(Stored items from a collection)
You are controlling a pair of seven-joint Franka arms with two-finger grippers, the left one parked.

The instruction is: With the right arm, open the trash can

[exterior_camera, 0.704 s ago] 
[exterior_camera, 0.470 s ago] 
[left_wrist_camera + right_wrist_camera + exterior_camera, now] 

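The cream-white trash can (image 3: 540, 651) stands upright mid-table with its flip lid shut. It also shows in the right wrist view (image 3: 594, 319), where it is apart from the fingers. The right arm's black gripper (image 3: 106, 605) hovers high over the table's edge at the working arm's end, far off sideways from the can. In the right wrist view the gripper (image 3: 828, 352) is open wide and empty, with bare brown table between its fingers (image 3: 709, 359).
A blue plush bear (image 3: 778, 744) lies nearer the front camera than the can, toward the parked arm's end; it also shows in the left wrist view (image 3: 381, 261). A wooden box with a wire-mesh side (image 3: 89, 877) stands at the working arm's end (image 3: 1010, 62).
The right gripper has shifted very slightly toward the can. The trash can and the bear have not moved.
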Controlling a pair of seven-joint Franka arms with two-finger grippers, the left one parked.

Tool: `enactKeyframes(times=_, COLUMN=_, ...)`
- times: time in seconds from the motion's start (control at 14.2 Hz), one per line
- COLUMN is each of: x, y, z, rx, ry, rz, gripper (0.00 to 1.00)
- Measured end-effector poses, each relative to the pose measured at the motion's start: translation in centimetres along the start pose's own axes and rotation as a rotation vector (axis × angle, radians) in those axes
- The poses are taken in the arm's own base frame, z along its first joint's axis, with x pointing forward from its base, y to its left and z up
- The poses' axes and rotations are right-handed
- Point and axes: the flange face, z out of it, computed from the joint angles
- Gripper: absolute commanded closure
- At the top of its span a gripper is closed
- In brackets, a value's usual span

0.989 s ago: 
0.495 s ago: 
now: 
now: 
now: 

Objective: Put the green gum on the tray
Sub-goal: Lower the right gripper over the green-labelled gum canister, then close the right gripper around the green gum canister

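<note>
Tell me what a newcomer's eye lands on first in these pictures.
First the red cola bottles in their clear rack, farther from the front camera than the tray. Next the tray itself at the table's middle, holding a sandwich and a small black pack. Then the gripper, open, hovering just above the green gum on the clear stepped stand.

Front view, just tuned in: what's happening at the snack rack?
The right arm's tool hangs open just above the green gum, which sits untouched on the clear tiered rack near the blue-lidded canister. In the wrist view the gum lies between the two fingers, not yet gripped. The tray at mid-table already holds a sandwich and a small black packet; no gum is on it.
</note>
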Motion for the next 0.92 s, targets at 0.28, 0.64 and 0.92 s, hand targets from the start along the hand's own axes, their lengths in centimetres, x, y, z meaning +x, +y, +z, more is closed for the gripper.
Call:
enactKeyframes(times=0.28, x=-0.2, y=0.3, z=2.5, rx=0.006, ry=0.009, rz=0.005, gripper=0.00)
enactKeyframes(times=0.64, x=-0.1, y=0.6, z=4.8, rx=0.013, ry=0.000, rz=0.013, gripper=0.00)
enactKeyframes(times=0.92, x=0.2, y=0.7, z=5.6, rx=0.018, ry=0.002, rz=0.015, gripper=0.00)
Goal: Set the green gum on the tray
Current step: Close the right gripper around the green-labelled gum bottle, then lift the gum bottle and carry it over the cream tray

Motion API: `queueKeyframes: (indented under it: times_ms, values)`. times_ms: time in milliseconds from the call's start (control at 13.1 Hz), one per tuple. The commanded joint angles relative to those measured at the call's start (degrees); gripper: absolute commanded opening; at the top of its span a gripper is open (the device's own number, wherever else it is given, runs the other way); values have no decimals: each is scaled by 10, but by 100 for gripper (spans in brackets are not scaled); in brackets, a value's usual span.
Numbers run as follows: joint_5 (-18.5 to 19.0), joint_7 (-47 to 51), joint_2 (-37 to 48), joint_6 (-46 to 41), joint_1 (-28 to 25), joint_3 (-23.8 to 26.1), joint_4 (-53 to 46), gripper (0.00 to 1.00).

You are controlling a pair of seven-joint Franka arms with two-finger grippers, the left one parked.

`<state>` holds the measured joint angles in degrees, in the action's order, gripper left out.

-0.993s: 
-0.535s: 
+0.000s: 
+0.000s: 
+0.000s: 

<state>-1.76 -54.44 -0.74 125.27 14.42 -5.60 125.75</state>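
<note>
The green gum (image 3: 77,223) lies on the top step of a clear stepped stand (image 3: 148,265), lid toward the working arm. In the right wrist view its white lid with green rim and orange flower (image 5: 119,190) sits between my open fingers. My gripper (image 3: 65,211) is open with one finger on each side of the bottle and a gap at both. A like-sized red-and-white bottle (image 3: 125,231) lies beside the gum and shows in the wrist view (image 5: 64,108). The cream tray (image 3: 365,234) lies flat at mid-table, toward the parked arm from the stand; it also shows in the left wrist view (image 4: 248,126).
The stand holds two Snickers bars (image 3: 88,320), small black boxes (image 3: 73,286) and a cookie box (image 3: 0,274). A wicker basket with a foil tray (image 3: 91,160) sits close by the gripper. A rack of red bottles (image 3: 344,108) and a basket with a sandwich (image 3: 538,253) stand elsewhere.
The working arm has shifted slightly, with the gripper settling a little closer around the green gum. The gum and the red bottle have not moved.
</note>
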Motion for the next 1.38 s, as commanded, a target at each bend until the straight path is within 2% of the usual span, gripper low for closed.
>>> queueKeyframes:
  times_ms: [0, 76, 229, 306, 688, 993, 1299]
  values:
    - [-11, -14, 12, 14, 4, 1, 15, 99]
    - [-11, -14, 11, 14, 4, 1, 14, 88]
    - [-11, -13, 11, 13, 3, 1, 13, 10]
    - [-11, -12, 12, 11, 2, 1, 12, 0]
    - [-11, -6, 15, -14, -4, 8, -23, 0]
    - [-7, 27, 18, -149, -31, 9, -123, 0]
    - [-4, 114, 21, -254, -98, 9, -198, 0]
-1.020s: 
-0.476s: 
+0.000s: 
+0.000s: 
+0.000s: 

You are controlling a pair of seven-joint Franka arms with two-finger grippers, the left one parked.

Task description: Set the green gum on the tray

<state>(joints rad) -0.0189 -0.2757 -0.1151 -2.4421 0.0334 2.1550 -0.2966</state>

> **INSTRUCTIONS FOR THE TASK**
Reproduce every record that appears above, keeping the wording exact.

> **TASK SOLUTION**
You are controlling a pair of seven-joint Franka arms with two-finger grippers, the left one parked.

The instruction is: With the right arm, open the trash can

[exterior_camera, 0.704 s ago] 
[exterior_camera, 0.470 s ago] 
[left_wrist_camera + right_wrist_camera + exterior_camera, now] 

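The cream-white trash can (image 3: 540, 651) stands upright mid-table with its flip lid shut. It also shows in the right wrist view (image 3: 594, 319), where it is apart from the fingers. The right arm's black gripper (image 3: 106, 605) hovers high over the table's edge at the working arm's end, far off sideways from the can. In the right wrist view the gripper (image 3: 828, 352) is open wide and empty, with bare brown table between its fingers (image 3: 709, 359).
A blue plush bear (image 3: 778, 744) lies nearer the front camera than the can, toward the parked arm's end; it also shows in the left wrist view (image 3: 381, 261). A wooden box with a wire-mesh side (image 3: 89, 877) stands at the working arm's end (image 3: 1010, 62).
The right gripper has shifted very slightly toward the can. The trash can and the bear have not moved.
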Controlling a pair of seven-joint Franka arms with two-finger grippers, the left one parked.

Tool: `enactKeyframes(times=_, COLUMN=_, ...)`
- times: time in seconds from the motion's start (control at 14.2 Hz), one per line
- COLUMN is each of: x, y, z, rx, ry, rz, gripper (0.00 to 1.00)
- Measured end-effector poses, each relative to the pose measured at the motion's start: translation in centimetres along the start pose's own axes and rotation as a rotation vector (axis × angle, radians) in those axes
- The poses are taken in the arm's own base frame, z along its first joint's axis, with x pointing forward from its base, y to its left and z up
- The poses' axes and rotations are right-handed
- Point and axes: the flange face, z out of it, computed from the joint angles
- Gripper: absolute commanded closure
- At the top of its span a gripper is closed
- In brackets, a value's usual span

0.989 s ago: 
0.495 s ago: 
now: 
now: 
now: 

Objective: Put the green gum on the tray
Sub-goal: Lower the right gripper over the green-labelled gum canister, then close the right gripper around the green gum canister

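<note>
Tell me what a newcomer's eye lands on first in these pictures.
First the red cola bottles in their clear rack, farther from the front camera than the tray. Next the tray itself at the table's middle, holding a sandwich and a small black pack. Then the gripper, open, hovering just above the green gum on the clear stepped stand.

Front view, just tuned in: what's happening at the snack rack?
The right arm's tool hangs open just above the green gum, which sits untouched on the clear tiered rack near the blue-lidded canister. In the wrist view the gum lies between the two fingers, not yet gripped. The tray at mid-table already holds a sandwich and a small black packet; no gum is on it.
</note>
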Motion for the next 0.92 s, targets at 0.28, 0.64 and 0.92 s, hand targets from the start along the hand's own axes, their lengths in centimetres, x, y, z meaning +x, +y, +z, more is closed for the gripper.
Call:
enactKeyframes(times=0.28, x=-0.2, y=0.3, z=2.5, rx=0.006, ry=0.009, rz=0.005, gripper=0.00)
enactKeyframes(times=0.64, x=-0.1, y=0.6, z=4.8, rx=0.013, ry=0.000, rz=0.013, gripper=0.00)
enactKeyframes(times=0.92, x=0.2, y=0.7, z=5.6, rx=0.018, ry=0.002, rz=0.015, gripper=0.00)
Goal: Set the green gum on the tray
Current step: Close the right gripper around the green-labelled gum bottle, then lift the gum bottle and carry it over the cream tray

Motion API: `queueKeyframes: (indented under it: times_ms, values)`. times_ms: time in milliseconds from the call's start (control at 13.1 Hz), one per tuple. The commanded joint angles relative to those measured at the call's start (degrees); gripper: absolute commanded opening; at the top of its span a gripper is open (the device's own number, wherever else it is given, runs the other way); values have no decimals: each is scaled by 10, but by 100 for gripper (spans in brackets are not scaled); in brackets, a value's usual span.
Numbers run as follows: joint_5 (-18.5 to 19.0), joint_7 (-47 to 51), joint_2 (-37 to 48), joint_6 (-46 to 41), joint_1 (-28 to 25), joint_3 (-23.8 to 26.1), joint_4 (-53 to 46), gripper (0.00 to 1.00).

You are controlling a pair of seven-joint Franka arms with two-finger grippers, the left one parked.

`<state>` holds the measured joint angles in degrees, in the action's order, gripper left out.

-0.993s: 
-0.535s: 
+0.000s: 
+0.000s: 
+0.000s: 

<state>-1.76 -54.44 -0.74 125.27 14.42 -5.60 125.75</state>
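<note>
The green gum (image 3: 77,223) lies on the top step of a clear stepped stand (image 3: 148,265), lid toward the working arm. In the right wrist view its white lid with green rim and orange flower (image 5: 119,190) sits between my open fingers. My gripper (image 3: 65,211) is open with one finger on each side of the bottle and a gap at both. A like-sized red-and-white bottle (image 3: 125,231) lies beside the gum and shows in the wrist view (image 5: 64,108). The cream tray (image 3: 365,234) lies flat at mid-table, toward the parked arm from the stand; it also shows in the left wrist view (image 4: 248,126).
The stand holds two Snickers bars (image 3: 88,320), small black boxes (image 3: 73,286) and a cookie box (image 3: 0,274). A wicker basket with a foil tray (image 3: 91,160) sits close by the gripper. A rack of red bottles (image 3: 344,108) and a basket with a sandwich (image 3: 538,253) stand elsewhere.
The working arm has shifted slightly, with the gripper settling a little closer around the green gum. The gum and the red bottle have not moved.
</note>
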Motion for the next 1.38 s, as commanded, a target at each bend until the straight path is within 2% of the usual span, gripper low for closed.
>>> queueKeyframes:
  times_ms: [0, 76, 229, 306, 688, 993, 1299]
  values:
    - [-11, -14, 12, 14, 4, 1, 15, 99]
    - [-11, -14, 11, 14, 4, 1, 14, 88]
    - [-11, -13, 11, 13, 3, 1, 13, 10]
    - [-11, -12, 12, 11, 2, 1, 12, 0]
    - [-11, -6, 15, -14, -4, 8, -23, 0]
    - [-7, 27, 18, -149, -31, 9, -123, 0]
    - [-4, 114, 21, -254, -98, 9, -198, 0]
-1.020s: 
-0.476s: 
+0.000s: 
+0.000s: 
+0.000s: 

You are controlling a pair of seven-joint Franka arms with two-finger grippers, the left one parked.

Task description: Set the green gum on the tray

<state>(joints rad) -0.0189 -0.2757 -0.1151 -2.4421 0.0334 2.1550 -0.2966</state>

This output has been given in full.